En France, la moitié des concours de mini-miss sont organisés dans le Nord Pas-de-Calais. Les parents des candidates, comme les organisateurs, ont du mal à comprendre l'interdiction votée cette semaine par le Sénat, même s'ils reconnaissent certaines dérives...
Kelly, 12 ans, ne compte plus les écharpes punaisées sur les murs "rose bonbon" de sa chambre. Ce sont ses trophées, ceux remportés lors des nombreux concours de mini-miss auxquels elle a participé depuis sa plus tendre enfance. Une véritable passion pour cette jeune Lilloise. " J'aime bien être belle, les robes. J'aime me choisir mes tenues et avoir une chambre de princesse remplie de couronnes et d'écharpes".

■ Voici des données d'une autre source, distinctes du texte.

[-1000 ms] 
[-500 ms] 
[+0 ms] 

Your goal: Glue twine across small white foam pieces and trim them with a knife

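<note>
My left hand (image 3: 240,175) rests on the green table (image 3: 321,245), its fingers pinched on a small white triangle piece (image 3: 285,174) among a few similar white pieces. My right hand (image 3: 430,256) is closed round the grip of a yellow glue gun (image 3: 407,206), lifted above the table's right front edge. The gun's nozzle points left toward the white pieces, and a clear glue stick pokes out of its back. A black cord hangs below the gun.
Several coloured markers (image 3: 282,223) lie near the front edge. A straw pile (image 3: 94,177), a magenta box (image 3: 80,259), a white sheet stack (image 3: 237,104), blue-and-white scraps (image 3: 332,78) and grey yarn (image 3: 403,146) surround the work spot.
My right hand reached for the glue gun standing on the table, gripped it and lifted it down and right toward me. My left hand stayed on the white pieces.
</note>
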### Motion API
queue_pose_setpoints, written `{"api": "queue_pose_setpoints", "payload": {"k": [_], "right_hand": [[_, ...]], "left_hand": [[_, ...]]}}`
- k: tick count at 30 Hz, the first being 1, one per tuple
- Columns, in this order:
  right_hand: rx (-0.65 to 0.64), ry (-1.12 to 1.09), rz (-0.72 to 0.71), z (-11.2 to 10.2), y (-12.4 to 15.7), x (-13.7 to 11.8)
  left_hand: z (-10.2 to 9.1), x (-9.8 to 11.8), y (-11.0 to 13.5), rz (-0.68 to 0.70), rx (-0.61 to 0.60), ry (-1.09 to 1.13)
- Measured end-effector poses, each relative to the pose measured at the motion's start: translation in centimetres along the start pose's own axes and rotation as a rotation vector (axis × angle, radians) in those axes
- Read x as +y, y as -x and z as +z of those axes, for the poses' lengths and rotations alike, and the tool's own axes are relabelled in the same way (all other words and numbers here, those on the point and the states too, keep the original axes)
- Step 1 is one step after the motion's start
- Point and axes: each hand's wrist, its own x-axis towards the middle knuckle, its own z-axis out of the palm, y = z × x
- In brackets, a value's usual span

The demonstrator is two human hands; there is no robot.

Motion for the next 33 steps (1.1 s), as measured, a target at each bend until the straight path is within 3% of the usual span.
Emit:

Mais ces concours ne sont plus vraiment en odeur de sainteté aujourd'hui. Cette semaine, lors de l'examen du texte de loi sur l'égalité hommes/femmes, le Sénat a adopté un amendement déposé par l'ancienne ministre Chantal Jouanno (UDI) visant à interdire les concours de beauté pour les mineurs de moins de 16 ans . Cet amendement prévoit même une peine de 2 ans d’emprisonnement et une amende de 30 000 euros pour les personnes qui ne respecteraient pas cette interdiction et continueraient d'organiser ce type de compétition. Si l'Assemblée Nationale valide à son tour le texte, c'en sera fini des mini-miss. Pour Jennifer, la maman de Kelly, elle-même ex-Miss Picardie 1998, c'est l'incompréhension. " Ma fille ne met pas des tenues où on voit la moitié de ses fesses", se défend-elle. " On met des tenues de son âge".
Les mini-miss sont très populaires dans le Nord Pas-de-Calais, région qui concentre à elle seule la moitié des concours organisés en France . " J’entends souvent que les petites filles se prennent pour des adultes, c’est faux !", s'insurge dans La Voix du Nord Isabelle Capitaine, organisatrice des compétitions de mini-miss à Blendecques, près de Saint-Omer, où elle a proscrit le maquillage et le port des talons hauts pour les fillettes de moins de 12 ans. " On a interdit le maquillage des petites, les vêtements provocants", explique de son côté Francis Courcol, qui organise, avec son épouse Béatrice, des concours à Hersin-Coupigny, près de Béthune. Il reconnaît toutefois certaines dérives. " On a du recadrer des mamans aussi, parfois, qui trichaient pour gonfler la poitrine des petites", a-t-il admis dans La Voix du Nord. "J e sais que beaucoup sont allées voir ailleurs où le règlement était moins strict... L’an dernier, quand j’ai vu comment certains se comportaient, qui faisaient enchaîner deux jours de défilé sur un week-end à leur petite, je me suis dit qu’ils en voulaient trop et que ça n’était pas bon. Et j’ai pensé qu’un jour ou l’autre, ce serait interdit".
" En février, on envisageait de faire un grand concours pour célébrer les cinq ans de notre association, mais là je ne sais pas où on va s’il faut juste faire concourir les plus de seize ans.", se lamente Maurice Ghomari, organisateur du concours de mini-miss de Leforest (près de Douai), le plus renommé de la région. " Il faut bien se rendre compte que le concours des mini-miss attirait entre 80 et 100 participantes de tous âges. Se priver de ça, c’est aussi se poser la question sur notre finalité qui est de faire des dons à l’hôpital".
Vers une interdiction également en Belgique ?
Certains organisateurs envisageraient du coup de délocaliser leurs concours en Belgique, mais outre-Quiévrain, on ne l'entend pas vraiment de cette oreille. Wallons et Flamands semblent pour une fois d'accord pour interdire eux aussi sur leur sol les compétitions de mini-miss. " Je vais aussi envisager cette mesure-là, parce qu’il me semble qu’il y a une question de dignité", a déclaré sur RTL-TVI Jean-Marc Nollet, ministre de l’Enfance à la Fédération Wallonie-Bruxelles. " Faire défiler des enfants de 4, 5 ou 6 ans, je crois qu’il y a une chose pour chaque âge, et en l’occurrence, on met les fillettes dans des situations qui ne sont pas celles des situations normales pour les fillettes de cet âge-là".
" Il s'agit de mettre tout en oeuvre pour empêcher la sexualisation précoce des petites filles", estime de son côté Joëlle Milquet, la ministre fédérale à l'Egalité des Chances. " Cette hyper sexualisation donne une image de la femme, de la fille et de la fillette limitée à un objet dont on peut user et abuser".